In 1862, he began studying art under Charles Gleyre in Paris. There he met Alfred Sisley, Frédéric Bazille, and Claude Monet. At times during the 1860s, he did not have enough money to buy paint. Although Renoir first started exhibiting paintings at the Paris Salon in 1864, recognition did not come for another ten years, due, in part, to the turmoil of the Franco-Prussian War.
In 1874, a ten-year friendship with Jules Le Cœur and his family ended, and Renoir lost not only the valuable support gained by the association, but also a generous welcome to stay on their property near Fontainebleau and its scenic forest. This loss of a favorite painting location resulted in a distinct change of subjects.
In 1881, he traveled to Algeria, a country he associated with Eugène Delacroix, then to Madrid, to see the work of Diego Velázquez. Following that, he traveled to Italy to see Titian's masterpieces in Florence and the paintings of Raphael in Rome. On 15 January 1882 Renoir met the composer Richard Wagner at his home in Palermo, Sicily. Renoir painted Wagner's portrait in just thirty-five minutes. In the same year, Renoir convalesced for six weeks in Algeria after contracting pneumonia, which permanently damaged his respiratory system.

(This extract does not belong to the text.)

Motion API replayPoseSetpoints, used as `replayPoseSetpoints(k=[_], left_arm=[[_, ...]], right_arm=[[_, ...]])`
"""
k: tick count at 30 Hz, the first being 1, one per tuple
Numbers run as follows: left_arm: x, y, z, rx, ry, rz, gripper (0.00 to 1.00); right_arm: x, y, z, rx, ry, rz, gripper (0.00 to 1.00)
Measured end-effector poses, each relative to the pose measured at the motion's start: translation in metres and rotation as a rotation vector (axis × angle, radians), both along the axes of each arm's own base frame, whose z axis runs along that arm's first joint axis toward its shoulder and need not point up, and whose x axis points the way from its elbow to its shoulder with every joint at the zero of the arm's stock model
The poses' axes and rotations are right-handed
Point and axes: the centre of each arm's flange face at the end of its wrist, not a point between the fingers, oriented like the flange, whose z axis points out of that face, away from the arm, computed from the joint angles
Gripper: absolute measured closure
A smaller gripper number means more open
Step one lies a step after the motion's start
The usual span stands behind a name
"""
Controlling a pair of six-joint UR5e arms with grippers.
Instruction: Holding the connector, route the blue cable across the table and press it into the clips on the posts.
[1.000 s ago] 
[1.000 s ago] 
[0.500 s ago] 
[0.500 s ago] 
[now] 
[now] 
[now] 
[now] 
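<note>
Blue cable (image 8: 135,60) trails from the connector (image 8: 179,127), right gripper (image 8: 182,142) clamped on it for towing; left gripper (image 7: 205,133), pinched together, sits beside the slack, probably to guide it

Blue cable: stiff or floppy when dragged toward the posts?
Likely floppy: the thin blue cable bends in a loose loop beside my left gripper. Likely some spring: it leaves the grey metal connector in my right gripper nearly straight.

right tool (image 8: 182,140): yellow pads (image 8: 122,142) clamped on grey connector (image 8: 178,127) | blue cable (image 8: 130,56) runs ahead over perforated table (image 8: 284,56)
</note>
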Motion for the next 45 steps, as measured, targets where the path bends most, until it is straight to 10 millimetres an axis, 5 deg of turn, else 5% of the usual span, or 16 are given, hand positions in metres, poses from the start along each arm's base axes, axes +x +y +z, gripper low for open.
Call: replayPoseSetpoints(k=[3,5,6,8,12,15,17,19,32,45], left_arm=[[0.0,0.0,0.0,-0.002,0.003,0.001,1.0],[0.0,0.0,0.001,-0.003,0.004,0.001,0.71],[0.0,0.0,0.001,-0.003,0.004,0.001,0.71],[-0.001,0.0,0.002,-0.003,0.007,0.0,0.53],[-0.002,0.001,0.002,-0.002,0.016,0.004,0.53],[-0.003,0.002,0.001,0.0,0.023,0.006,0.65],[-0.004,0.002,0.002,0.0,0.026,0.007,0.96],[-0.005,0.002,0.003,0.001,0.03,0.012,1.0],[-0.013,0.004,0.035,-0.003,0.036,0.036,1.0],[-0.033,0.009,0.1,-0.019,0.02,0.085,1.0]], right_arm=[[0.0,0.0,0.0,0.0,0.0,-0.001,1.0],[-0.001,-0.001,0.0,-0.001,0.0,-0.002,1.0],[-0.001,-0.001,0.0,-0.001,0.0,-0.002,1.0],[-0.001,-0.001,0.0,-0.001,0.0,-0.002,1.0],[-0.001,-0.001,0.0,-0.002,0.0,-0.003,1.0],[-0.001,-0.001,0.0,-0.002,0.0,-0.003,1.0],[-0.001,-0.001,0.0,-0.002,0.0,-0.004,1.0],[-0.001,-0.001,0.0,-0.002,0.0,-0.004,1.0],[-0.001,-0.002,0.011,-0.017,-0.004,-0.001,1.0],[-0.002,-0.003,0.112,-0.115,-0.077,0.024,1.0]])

In 1883, Renoir spent the summer in Guernsey, creating fifteen paintings in little over a month. Most of these feature Moulin Huet, a bay in Saint Martin's, Guernsey. Guernsey is one of the Channel Islands in the English Channel, and it has a varied landscape that includes beaches, cliffs and bays. These paintings were the subject of a set of commemorative postage stamps issued by the Bailiwick of Guernsey in 1983.

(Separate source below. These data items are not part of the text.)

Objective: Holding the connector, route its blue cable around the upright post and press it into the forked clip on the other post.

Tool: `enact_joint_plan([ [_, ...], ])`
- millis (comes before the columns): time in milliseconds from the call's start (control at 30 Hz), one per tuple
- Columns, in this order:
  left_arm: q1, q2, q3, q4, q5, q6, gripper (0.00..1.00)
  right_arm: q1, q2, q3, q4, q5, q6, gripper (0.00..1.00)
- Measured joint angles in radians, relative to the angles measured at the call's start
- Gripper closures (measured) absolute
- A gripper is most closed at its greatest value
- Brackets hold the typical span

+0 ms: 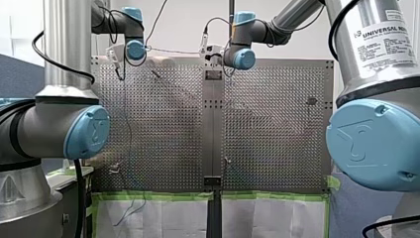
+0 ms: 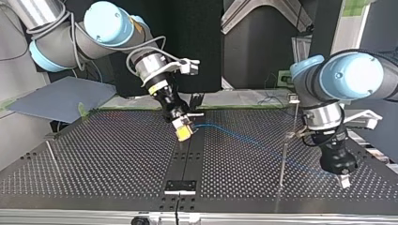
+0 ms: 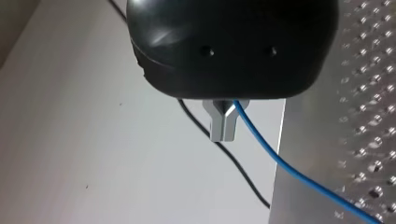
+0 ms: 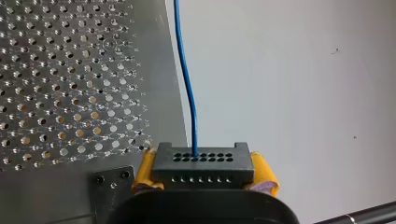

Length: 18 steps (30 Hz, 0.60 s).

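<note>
Two grippers, both loaded. At the top view's left, my right gripper (image 2: 184, 131) clamps the black connector (image 4: 203, 165) between its yellow pads (image 4: 265, 170), low over the perforated table (image 2: 94, 159). From it the blue cable (image 2: 234, 135) runs rightward near a thin upright post (image 2: 283, 159) to my left gripper (image 2: 345, 180), whose metal fingers (image 3: 219, 126) are pinched closed on the cable.

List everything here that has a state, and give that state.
my right hand, shut on the connector.
connector, clamped between yellow pads.
my left hand, shut on the blue cable.
blue cable, strung from connector to my left hand.
upright post, standing; whether the cable touches it cannot be told.
</note>
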Motion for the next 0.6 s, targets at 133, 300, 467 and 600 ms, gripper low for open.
enact_joint_plan([
  [133,0.011,-0.013,0.008,0.0,0.012,-0.009,1.0,-0.005,0.005,-0.003,-0.008,-0.002,0.01,1.0],
  [300,0.023,-0.035,0.009,-0.011,0.027,-0.014,1.0,-0.011,0.035,-0.023,-0.016,-0.003,0.029,1.0],
  [467,0.027,-0.057,0.009,-0.02,0.049,-0.017,1.0,-0.012,0.074,-0.044,-0.025,-0.001,0.034,1.0],
  [600,0.027,-0.069,0.009,-0.022,0.057,-0.018,1.0,-0.013,0.102,-0.053,-0.035,0.0,0.035,1.0],
])
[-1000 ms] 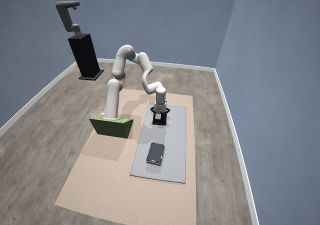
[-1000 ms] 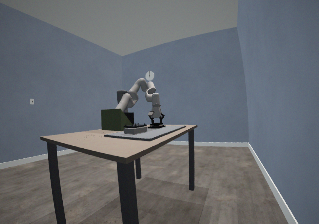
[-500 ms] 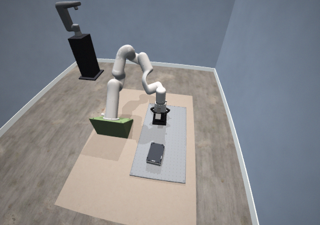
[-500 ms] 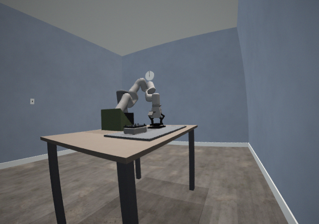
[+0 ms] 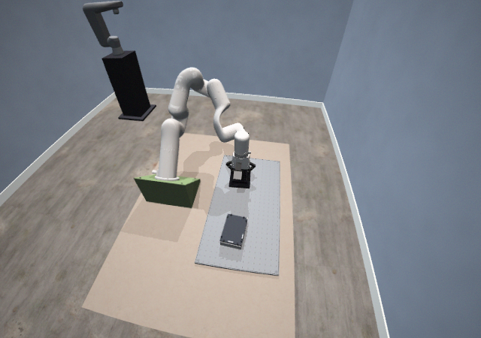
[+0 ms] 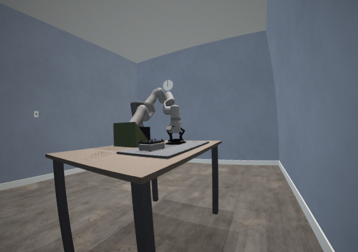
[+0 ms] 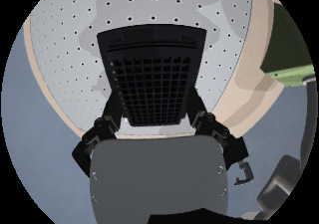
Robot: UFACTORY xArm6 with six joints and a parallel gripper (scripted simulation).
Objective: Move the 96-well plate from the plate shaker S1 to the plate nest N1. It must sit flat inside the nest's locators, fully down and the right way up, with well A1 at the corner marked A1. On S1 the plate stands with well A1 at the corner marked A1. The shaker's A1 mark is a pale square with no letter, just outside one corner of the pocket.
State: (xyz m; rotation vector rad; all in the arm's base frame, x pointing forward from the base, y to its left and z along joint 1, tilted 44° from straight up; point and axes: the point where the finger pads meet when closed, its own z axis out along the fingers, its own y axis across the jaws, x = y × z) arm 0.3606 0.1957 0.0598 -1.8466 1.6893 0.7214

Around 1892, Renoir developed rheumatoid arthritis. In 1907, he moved to the warmer climate of "Les Collettes," a farm at Cagnes-sur-Mer, close to the Mediterranean coast. Renoir painted during the last twenty years of his life, even when arthritis severely limited his movement, and he was wheelchair-bound. He developed progressive deformities in his hands and ankylosis of his right shoulder, requiring him to adapt his painting technique. It has often been reported that in the advanced stages of his arthritis, he painted by having a brush strapped to his paralyzed fingers, but this is erroneous; Renoir remained able to grasp a brush, although he required an assistant to place it in his hand. The wrapping of his hands with bandages, apparent in late photographs of the artist, served to prevent skin irritation.
In 1919, Renoir visited the Louvre to see his paintings hanging with those of the old masters. He died in the village of Cagnes-sur-Mer, Provence-Alpes-Côte d'Azur, on 3 December.